EXERCISE REQUIREMENTS:
Set down the complete data exactly as it appears below.
──────────────────────────────
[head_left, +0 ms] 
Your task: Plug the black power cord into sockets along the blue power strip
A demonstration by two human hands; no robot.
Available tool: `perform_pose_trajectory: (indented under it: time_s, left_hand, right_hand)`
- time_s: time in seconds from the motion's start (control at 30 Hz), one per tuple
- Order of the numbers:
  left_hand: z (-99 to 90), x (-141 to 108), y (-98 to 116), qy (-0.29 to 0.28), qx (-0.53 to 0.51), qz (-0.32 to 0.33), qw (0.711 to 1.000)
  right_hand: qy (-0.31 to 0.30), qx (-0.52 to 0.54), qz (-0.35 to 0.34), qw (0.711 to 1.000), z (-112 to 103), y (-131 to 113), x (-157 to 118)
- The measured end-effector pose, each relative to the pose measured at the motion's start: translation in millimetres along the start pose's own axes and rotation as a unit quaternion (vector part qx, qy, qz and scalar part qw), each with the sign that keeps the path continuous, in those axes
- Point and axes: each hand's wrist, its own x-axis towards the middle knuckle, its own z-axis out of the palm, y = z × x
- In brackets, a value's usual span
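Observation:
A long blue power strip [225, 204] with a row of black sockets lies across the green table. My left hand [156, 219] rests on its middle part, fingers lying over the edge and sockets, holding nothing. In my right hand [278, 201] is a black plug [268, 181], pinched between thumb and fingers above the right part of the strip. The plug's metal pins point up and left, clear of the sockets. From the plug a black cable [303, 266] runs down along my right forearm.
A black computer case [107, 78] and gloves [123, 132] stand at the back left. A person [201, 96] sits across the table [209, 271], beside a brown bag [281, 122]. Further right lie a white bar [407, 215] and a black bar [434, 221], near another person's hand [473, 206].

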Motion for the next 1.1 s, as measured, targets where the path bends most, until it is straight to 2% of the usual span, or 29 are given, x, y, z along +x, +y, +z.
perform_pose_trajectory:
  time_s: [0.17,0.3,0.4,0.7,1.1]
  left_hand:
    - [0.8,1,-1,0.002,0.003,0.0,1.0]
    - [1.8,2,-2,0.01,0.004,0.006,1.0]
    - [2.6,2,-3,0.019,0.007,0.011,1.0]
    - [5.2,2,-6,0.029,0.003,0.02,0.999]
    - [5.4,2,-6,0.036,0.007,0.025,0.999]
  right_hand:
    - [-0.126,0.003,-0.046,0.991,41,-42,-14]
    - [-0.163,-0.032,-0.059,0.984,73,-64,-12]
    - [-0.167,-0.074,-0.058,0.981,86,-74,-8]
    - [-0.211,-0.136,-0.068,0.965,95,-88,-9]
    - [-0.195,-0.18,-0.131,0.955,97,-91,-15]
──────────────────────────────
RESPONSE TO THE TASK:
[head_left, +0 ms] 
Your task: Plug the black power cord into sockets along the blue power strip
A demonstration by two human hands; no robot.
Available tool: `perform_pose_trajectory: (indented under it: time_s, left_hand, right_hand)`
- time_s: time in seconds from the motion's start (control at 30 Hz), one per tuple
- Order of the numbers:
  left_hand: z (-99 to 90), x (-141 to 108), y (-98 to 116), qy (-0.29 to 0.28), qx (-0.53 to 0.51), qz (-0.32 to 0.33), qw (0.711 to 1.000)
  right_hand: qy (-0.31 to 0.30), qx (-0.52 to 0.54), qz (-0.35 to 0.34), qw (0.711 to 1.000), z (-112 to 103), y (-131 to 113), x (-157 to 118)
- The measured end-effector pose, each relative to the pose measured at the motion's start: translation in millimetres along the start pose's own axes and rotation as a unit quaternion (vector part qx, qy, qz and scalar part qw), each with the sign that keeps the path continuous, in those axes
- Point and axes: each hand's wrist, its own x-axis towards the middle knuckle, its own z-axis out of the palm, y = z × x
- In brackets, a value's usual span
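Observation:
A long blue power strip [225, 204] with a row of black sockets lies across the green table. My left hand [156, 219] rests on its middle part, fingers lying over the edge and sockets, holding nothing. In my right hand [278, 201] is a black plug [268, 181], pinched between thumb and fingers above the right part of the strip. The plug's metal pins point up and left, clear of the sockets. From the plug a black cable [303, 266] runs down along my right forearm.
A black computer case [107, 78] and gloves [123, 132] stand at the back left. A person [201, 96] sits across the table [209, 271], beside a brown bag [281, 122]. Further right lie a white bar [407, 215] and a black bar [434, 221], near another person's hand [473, 206].
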
Motion for the next 1.1 s, as measured, targets where the path bends most, until it is straight to 2% of the usual span, or 29 are given, x, y, z along +x, +y, +z.
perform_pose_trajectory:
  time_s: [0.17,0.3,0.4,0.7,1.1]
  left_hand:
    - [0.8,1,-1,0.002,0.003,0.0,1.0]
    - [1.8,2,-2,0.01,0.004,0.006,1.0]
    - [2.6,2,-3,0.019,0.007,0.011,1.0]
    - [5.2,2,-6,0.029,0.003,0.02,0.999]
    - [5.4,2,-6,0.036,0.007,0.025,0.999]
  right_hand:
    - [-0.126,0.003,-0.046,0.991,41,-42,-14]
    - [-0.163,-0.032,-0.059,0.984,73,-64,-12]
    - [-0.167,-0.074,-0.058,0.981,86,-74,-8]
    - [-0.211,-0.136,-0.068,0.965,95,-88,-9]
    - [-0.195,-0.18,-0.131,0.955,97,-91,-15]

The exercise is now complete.